Phosphorylation of these CREBs by the C subunit of protein kinase A
modulates their overall activity. To assess the importance of CREB
factors in COX-2 transcriptional activation, we used a dominant
negative form of CREB named killer CREB (KCREB), which is unable to
bind to CRE DNA sequence and blocks the binding of wild type CREB when
present as a KCREB·CREB heterodimer. Jurkat cells were
co-transfected with increasing amounts of the KCREB expression vector,
along with P2-274, and were next treated with bpV(pic) and/or FSK. The
dominant negative CREB was found to severely decrease COX-2
transcriptional activation that is seen following treatment with
bpV(pic) alone (Fig. 6C).

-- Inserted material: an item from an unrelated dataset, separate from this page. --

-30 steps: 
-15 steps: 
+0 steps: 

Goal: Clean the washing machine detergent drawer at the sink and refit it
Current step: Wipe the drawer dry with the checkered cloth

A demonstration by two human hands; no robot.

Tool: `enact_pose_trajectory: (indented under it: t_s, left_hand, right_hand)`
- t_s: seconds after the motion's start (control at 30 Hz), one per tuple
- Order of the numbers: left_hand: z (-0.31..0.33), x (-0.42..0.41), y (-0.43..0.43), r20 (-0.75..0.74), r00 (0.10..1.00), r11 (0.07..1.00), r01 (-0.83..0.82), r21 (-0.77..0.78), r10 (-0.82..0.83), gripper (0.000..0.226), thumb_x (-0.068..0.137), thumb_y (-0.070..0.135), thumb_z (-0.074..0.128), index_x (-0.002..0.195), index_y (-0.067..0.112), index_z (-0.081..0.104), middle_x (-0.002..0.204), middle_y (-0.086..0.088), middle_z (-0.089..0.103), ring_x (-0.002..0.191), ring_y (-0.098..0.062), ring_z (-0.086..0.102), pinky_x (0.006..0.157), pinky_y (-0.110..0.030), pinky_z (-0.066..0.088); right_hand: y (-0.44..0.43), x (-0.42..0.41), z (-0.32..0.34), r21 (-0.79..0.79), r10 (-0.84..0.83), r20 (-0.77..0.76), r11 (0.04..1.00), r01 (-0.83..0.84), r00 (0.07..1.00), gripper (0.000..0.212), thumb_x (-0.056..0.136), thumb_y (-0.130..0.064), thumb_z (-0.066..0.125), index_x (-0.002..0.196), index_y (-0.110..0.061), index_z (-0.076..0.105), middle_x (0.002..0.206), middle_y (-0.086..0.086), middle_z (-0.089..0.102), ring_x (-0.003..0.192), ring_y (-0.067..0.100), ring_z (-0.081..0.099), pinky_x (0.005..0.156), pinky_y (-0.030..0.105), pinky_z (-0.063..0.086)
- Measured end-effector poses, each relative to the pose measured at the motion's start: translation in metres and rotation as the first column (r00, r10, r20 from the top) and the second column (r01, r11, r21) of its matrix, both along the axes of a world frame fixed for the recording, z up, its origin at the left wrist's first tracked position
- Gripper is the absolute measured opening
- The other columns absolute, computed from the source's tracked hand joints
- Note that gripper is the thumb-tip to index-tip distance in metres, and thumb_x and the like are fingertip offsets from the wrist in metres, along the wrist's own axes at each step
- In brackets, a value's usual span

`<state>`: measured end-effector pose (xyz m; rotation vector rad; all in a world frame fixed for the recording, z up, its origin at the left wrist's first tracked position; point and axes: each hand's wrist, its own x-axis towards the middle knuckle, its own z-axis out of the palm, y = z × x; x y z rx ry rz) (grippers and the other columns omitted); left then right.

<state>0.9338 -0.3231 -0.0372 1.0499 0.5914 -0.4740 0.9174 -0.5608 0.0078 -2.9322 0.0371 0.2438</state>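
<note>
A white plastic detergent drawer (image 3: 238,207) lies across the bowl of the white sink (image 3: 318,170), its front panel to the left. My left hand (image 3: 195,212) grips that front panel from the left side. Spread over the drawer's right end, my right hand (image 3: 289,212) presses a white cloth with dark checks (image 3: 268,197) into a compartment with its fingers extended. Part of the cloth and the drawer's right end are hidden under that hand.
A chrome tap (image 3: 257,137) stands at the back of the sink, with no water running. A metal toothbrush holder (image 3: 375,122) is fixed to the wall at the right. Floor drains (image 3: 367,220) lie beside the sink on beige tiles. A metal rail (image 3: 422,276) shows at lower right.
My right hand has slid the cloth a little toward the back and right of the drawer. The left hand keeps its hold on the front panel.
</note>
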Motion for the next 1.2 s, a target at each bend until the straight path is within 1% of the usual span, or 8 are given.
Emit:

The enhancing effect of FSK was
completely abolished in the presence of high concentrations of KCREB,
therefore suggesting that the transactivating potential showed by FSK
is mediated by CREB transcription factors. Surprisingly, mutation of
the CRE binding site in the COX-2 promoter had no effect on induction
by both bpV(pic) and the combination of bpV(pic) and FSK (Fig.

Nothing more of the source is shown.